Monday, May 07, 2007

APACHE Rewrite Module mod_rewrite for URL

Looking around the web, you’ve run across plenty of URLs that look like:


Server side scripts generate the content of those pages. The content of a particular page is uniquely determined by the URL, just as if you requested a page with the URL /content/2000-02-01.html or /article/46.1.html. These pages are different than server-generated pages created in response to a form like a shopping cart, or enrollment. However, search engines will not index these content pages, because search engines ignore pages generated by CGI scripts as potential blind alleys.

A search engine would follow a URL like


so some way of mapping a URL like /content/2000/02/21 to the script /content.cgi?date=2000-02-21 would be useful. Not only will search engines follow such a link, but the URL itself is easy to remember. A frequent visitor to the site would know how to reach the page for any day the site published content. When I changed the interface for viewing entries by topic in my WebLog from /meta.php3?meta=XML to /meta/XML, search engines such as Google started indexing, and I’m getting more visits referred by search engines.

The trick is to tell the outside world that your interface is one thing: /content/YYYY/MM/DD, but when you fetch the page, you’re accessing /content.cgi?date=YYYY-MM-DD. Web servers such as Apache and content management systems such as Userland’s Manila and the open source Zope support this abstraction.

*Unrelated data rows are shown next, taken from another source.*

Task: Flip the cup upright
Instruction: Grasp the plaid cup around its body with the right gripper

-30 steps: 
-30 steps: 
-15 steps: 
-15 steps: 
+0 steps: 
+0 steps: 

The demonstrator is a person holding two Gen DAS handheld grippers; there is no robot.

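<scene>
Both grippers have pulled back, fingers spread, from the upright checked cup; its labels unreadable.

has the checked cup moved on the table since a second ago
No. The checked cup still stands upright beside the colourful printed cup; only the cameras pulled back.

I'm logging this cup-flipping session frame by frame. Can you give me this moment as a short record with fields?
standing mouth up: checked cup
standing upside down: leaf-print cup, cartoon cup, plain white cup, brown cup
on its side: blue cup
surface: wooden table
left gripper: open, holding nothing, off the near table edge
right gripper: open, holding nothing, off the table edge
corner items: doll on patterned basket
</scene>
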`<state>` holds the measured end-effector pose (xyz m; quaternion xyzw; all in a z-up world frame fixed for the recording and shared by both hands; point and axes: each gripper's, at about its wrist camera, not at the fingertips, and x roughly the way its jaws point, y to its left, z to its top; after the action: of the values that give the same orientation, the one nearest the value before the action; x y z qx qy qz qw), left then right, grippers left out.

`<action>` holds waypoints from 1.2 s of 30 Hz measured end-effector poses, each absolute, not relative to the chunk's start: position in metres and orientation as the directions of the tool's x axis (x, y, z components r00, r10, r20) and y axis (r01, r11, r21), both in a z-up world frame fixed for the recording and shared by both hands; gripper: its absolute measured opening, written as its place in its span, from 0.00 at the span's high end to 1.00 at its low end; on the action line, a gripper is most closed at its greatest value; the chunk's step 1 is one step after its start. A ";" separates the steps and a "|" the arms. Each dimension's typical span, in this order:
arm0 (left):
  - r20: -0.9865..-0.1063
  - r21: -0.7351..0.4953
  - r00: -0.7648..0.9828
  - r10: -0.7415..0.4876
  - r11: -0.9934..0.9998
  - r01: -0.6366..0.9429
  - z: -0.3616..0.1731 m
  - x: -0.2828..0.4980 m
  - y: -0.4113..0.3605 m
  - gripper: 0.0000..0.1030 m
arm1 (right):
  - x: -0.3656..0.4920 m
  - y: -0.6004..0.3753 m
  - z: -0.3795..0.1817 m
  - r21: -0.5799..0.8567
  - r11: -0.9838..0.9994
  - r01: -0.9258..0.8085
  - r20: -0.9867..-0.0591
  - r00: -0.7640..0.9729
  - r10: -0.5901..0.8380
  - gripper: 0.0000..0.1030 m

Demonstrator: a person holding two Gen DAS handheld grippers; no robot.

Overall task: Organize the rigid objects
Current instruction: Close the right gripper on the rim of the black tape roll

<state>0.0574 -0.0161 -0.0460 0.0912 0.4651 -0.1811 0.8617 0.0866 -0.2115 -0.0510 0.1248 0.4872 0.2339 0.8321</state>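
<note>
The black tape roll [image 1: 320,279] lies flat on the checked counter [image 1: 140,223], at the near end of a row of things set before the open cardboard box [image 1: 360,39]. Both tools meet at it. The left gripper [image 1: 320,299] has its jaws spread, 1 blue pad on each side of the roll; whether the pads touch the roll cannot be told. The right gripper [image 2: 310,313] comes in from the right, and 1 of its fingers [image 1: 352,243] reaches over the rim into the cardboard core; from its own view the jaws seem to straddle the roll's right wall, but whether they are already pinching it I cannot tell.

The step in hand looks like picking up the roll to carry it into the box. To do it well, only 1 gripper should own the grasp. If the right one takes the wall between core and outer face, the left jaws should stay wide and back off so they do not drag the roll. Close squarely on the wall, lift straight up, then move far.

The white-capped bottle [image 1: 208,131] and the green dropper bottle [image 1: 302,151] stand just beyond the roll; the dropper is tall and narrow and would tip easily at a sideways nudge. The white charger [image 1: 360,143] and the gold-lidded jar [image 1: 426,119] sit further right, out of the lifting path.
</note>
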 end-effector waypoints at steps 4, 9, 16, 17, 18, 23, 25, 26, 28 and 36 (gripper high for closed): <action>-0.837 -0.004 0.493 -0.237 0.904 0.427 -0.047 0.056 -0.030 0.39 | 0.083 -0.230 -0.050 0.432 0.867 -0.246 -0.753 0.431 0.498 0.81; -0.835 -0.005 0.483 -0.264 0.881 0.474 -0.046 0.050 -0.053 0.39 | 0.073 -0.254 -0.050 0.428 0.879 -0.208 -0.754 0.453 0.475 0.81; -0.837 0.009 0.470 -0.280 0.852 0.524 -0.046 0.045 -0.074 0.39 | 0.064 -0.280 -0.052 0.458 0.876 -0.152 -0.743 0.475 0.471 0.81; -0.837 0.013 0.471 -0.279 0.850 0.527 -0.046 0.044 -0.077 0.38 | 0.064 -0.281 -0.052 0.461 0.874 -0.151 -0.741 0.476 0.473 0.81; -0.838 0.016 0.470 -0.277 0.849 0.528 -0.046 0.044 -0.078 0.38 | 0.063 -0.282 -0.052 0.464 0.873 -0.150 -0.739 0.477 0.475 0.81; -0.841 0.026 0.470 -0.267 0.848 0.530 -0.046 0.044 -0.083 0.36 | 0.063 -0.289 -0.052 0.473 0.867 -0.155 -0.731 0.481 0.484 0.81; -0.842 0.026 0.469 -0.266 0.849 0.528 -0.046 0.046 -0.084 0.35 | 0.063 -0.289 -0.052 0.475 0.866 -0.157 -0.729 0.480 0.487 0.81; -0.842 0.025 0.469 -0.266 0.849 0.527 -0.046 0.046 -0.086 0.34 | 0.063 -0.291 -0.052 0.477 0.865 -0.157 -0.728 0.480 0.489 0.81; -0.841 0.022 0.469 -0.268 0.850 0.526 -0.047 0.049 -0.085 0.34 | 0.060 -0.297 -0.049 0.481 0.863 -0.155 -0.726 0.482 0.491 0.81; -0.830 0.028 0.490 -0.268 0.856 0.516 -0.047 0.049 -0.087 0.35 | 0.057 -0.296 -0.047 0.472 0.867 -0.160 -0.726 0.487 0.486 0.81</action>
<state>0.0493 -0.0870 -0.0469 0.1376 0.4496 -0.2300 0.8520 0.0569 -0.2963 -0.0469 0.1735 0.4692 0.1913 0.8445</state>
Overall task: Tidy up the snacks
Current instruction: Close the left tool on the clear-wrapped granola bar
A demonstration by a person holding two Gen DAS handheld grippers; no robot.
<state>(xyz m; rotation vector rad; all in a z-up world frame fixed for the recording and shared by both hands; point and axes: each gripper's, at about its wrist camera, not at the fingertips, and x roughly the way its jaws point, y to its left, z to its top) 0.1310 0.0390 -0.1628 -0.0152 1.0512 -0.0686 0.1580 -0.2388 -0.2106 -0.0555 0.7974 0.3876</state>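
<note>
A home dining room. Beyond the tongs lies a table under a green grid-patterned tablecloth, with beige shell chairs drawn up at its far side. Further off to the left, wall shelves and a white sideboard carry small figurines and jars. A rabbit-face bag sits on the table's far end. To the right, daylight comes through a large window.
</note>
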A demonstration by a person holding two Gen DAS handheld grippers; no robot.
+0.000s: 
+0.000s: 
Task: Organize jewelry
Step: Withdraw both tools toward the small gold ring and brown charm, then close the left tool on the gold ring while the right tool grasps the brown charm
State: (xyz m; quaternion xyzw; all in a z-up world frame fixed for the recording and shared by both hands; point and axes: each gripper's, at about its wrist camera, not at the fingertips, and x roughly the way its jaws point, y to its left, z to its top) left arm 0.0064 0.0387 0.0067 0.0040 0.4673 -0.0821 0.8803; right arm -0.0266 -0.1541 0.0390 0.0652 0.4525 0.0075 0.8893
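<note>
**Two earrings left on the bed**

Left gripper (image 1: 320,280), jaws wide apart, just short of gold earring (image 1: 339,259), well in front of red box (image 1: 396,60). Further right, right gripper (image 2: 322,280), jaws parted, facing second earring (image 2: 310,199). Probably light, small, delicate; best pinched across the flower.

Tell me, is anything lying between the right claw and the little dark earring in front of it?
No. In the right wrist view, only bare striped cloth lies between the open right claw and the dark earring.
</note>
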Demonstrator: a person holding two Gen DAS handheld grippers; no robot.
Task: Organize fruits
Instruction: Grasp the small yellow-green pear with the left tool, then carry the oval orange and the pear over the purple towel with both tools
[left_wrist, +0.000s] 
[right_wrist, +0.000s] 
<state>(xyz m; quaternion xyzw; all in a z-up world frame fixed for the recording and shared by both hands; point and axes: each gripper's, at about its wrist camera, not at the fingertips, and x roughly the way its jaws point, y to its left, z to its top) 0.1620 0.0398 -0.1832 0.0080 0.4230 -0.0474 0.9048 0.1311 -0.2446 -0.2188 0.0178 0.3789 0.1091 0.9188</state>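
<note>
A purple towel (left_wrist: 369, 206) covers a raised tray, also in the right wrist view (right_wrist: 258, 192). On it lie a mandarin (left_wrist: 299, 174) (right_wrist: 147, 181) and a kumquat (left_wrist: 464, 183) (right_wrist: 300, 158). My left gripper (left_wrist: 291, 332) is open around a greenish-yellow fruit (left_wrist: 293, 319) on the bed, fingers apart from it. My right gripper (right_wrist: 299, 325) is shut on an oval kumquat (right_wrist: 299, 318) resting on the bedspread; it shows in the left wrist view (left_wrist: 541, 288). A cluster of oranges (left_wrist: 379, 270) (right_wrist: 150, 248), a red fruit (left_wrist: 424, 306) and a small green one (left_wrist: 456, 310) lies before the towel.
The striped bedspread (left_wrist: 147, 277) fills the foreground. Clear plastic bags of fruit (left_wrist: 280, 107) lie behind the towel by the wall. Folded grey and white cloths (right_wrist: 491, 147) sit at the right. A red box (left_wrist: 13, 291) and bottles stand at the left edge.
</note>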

The abstraction is also useful because a site’s infrastructure is rarely stable over time. When engineering replaces the Perl CGI scripts with Java Server Pages, and the URLs become /content.jsp?date=YYYY-MM-DD, your users’ bookmarked URLs break. When you use an abstraction, your users bookmark /content/YYYY/MM/DD, and when you change your back end, you update /content/YYYY/MM/DD to point at /content.jsp?date=YYYY-MM-DD without breaking bookmarks.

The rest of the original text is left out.